Using theoretical simulations, we have assessed the sensitivity of the algorithm to characteristics of pure particles having a wide range of sizes, shapes, and compositions, over ocean (Kahn et al., 1997; 1998). As best we can tell prior to launch, we can retrieve column optical depth from measurements over calm ocean, for all but the darkest particles, with typical size distributions and compositions, to an accuracy better than 0.05 or 20%, whichever is larger, even if the particle properties are poorly known. MISR should be able to distinguish spherical from non-spherical particles, to separate 2 to 4 compositional groups according to indices of refraction, and to separate 2 to 4 compositional groups according to indices of refraction, and to identify 3 to 4 distinct size groups between 0.1 and 2.0 microns characteristic radius at most latitudes.
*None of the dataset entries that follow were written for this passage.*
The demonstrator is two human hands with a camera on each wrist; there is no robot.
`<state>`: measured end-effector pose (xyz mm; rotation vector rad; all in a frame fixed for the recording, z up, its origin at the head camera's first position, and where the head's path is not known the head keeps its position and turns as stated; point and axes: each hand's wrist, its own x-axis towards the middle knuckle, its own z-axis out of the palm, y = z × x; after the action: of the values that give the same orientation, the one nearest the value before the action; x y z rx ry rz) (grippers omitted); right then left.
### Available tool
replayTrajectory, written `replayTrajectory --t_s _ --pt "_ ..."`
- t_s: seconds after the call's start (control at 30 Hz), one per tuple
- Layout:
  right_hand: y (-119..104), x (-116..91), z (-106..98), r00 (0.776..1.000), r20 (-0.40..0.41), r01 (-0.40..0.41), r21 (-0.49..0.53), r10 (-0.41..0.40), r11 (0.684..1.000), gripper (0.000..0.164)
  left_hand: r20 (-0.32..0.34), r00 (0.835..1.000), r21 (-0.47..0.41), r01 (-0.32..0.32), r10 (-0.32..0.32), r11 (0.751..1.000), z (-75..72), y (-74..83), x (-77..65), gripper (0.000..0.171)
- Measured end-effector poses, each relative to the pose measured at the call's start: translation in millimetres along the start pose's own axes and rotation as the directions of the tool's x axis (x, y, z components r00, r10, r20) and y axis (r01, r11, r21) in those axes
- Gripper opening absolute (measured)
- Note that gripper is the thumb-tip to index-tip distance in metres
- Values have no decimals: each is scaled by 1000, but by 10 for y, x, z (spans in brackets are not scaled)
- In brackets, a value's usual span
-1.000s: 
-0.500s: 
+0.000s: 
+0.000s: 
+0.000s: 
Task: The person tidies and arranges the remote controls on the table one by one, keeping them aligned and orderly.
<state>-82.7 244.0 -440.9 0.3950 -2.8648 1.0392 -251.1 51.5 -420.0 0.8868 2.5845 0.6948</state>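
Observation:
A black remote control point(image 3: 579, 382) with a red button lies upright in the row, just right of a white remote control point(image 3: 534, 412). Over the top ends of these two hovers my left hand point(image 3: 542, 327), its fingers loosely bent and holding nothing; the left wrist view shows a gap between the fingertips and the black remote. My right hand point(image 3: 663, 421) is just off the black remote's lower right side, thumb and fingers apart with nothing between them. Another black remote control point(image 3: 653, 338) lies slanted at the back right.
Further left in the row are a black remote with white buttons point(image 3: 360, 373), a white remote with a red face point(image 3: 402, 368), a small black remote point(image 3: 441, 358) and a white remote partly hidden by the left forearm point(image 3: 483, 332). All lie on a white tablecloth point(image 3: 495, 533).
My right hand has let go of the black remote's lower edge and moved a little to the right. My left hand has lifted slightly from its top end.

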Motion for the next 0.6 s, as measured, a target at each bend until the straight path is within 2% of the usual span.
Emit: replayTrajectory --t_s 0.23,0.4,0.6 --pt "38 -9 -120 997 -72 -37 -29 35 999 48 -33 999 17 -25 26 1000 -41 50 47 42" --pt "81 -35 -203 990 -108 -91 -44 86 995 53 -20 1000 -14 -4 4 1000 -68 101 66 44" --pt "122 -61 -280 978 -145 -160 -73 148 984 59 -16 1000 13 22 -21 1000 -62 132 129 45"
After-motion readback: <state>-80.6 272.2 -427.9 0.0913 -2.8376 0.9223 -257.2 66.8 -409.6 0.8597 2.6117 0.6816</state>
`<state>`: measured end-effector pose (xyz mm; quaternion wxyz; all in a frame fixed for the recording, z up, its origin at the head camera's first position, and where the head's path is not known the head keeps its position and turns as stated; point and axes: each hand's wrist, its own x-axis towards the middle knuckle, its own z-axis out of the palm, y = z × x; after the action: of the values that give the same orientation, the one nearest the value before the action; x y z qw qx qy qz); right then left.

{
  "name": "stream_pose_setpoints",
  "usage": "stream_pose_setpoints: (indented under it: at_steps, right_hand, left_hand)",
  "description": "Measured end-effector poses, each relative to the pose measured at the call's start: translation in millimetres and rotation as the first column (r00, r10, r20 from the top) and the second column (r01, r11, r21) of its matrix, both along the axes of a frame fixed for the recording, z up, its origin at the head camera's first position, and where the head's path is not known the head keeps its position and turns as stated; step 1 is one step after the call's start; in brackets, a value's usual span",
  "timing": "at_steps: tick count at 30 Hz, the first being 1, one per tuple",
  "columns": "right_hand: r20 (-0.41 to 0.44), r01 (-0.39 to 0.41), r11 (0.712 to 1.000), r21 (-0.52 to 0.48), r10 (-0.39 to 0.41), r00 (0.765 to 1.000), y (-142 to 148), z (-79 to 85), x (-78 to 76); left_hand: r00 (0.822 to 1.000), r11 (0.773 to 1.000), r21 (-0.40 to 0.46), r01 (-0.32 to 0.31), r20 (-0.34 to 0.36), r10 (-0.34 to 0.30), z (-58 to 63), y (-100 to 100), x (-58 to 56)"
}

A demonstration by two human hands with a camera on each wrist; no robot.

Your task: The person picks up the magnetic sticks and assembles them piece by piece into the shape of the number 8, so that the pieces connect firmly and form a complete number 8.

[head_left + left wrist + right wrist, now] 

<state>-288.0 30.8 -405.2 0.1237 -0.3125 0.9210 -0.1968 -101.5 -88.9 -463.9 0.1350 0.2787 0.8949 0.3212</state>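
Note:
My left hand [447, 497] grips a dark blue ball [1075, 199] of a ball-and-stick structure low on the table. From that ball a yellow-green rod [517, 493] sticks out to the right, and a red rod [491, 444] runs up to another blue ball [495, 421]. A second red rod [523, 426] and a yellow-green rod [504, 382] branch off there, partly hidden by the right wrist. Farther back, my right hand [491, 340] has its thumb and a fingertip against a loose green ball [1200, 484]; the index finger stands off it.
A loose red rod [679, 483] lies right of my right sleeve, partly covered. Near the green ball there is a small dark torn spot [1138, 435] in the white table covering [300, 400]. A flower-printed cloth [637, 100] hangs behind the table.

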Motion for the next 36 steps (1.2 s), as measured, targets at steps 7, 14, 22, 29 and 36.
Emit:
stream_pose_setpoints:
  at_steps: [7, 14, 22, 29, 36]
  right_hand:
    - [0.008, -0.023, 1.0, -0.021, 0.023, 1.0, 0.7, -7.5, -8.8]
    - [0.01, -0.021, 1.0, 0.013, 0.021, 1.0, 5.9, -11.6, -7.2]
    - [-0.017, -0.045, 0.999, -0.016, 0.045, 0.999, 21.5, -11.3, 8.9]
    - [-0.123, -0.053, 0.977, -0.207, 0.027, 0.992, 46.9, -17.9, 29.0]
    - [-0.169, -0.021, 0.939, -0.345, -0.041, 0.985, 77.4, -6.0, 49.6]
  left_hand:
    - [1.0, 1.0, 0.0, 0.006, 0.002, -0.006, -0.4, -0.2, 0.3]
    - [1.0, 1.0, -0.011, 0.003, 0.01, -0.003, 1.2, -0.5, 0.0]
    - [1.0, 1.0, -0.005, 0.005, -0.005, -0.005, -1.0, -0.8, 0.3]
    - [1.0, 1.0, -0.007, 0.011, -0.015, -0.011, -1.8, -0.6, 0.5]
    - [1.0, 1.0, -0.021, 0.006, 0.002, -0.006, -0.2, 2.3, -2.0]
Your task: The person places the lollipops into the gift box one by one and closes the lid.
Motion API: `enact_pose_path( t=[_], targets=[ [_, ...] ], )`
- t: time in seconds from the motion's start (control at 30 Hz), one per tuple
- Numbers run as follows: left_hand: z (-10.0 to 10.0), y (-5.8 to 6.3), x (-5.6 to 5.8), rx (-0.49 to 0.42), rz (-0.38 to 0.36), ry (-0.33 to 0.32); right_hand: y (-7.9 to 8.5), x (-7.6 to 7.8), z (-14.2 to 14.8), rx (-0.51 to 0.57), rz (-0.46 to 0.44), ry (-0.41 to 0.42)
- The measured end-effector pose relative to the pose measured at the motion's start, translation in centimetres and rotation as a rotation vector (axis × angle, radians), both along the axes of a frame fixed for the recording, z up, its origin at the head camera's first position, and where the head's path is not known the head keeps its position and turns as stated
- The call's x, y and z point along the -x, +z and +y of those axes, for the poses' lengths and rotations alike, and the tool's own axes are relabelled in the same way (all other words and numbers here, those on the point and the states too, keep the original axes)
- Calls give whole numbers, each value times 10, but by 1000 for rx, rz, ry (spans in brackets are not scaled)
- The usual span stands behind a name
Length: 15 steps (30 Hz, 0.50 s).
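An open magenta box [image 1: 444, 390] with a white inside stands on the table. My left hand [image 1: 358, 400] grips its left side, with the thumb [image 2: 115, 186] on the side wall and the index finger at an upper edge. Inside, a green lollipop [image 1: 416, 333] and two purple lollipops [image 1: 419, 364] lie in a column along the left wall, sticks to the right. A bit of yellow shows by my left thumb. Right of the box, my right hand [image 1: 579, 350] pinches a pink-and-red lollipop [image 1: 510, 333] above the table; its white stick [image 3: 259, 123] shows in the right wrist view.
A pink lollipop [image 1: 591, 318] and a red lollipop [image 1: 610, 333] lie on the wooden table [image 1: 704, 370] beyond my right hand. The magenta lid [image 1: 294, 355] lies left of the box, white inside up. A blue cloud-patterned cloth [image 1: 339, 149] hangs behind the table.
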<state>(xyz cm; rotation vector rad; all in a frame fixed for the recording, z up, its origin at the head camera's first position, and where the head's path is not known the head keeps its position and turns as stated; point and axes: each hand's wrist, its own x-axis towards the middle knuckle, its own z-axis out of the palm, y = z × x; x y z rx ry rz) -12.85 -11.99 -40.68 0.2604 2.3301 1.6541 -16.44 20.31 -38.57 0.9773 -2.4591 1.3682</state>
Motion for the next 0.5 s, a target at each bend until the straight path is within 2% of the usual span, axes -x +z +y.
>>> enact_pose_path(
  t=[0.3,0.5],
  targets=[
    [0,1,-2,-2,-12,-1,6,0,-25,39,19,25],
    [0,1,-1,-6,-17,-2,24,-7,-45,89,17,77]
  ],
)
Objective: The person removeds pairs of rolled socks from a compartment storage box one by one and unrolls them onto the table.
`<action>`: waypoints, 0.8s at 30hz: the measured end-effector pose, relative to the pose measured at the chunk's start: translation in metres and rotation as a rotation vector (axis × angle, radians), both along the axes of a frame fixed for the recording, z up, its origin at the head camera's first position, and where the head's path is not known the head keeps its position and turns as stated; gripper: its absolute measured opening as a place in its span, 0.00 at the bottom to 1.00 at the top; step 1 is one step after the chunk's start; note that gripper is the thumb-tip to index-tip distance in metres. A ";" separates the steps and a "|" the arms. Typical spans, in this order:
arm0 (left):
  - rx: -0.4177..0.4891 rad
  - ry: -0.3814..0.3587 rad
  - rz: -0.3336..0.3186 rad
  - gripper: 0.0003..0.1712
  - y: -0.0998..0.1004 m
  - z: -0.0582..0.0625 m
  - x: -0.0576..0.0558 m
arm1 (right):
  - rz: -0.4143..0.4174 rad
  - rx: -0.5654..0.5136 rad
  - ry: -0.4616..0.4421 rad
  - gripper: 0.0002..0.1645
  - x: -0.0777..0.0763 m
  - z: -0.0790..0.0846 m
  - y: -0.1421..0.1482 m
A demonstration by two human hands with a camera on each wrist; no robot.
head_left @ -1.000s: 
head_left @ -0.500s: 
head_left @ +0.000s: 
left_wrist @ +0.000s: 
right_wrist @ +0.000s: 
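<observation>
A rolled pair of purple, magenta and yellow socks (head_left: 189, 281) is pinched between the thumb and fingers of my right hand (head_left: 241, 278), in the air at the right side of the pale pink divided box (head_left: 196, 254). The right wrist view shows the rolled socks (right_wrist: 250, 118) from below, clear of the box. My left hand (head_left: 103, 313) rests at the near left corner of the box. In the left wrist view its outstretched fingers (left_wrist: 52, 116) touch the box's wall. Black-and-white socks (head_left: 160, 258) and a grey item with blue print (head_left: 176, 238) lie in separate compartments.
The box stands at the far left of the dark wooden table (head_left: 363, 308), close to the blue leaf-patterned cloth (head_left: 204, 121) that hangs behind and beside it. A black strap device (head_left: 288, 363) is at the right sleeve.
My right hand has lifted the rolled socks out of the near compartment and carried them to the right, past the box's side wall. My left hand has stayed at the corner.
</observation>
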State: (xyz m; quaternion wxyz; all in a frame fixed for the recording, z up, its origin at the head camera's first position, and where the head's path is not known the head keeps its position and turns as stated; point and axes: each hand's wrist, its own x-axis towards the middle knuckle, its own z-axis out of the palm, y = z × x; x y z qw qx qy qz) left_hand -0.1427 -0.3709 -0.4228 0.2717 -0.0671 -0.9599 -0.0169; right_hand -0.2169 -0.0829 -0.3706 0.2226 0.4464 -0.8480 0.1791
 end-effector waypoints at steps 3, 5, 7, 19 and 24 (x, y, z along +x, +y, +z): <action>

Based on these results, we expect to distinguish air masses containing different aerosol mixes, routinely and globally over ocean, with MISR data. We anticipate contributing information about the global distribution of air masses by aerosol type to global climatologies, and plan to collaborate with field measurement teams that can provide the detailed microphysical properties of aerosols in the air masses we identify and track.
Work continues on the MISR aerosol algorithm, the sensitivity studies, and an assessment of the conditions under which MISR aerosol data can make the biggest contribution to our knowledge of the cloud-free, reflected solar radiation flux. This work is funded in part by the MISR science budget, and in part by a research grant in the NASA Code Y Climate and Radiation Program. The ARFST offers an opportunity to place the MISR results into a larger context, and to participate in a synthesis of complementary results from satellite, field, and modeling efforts from an active community of researchers.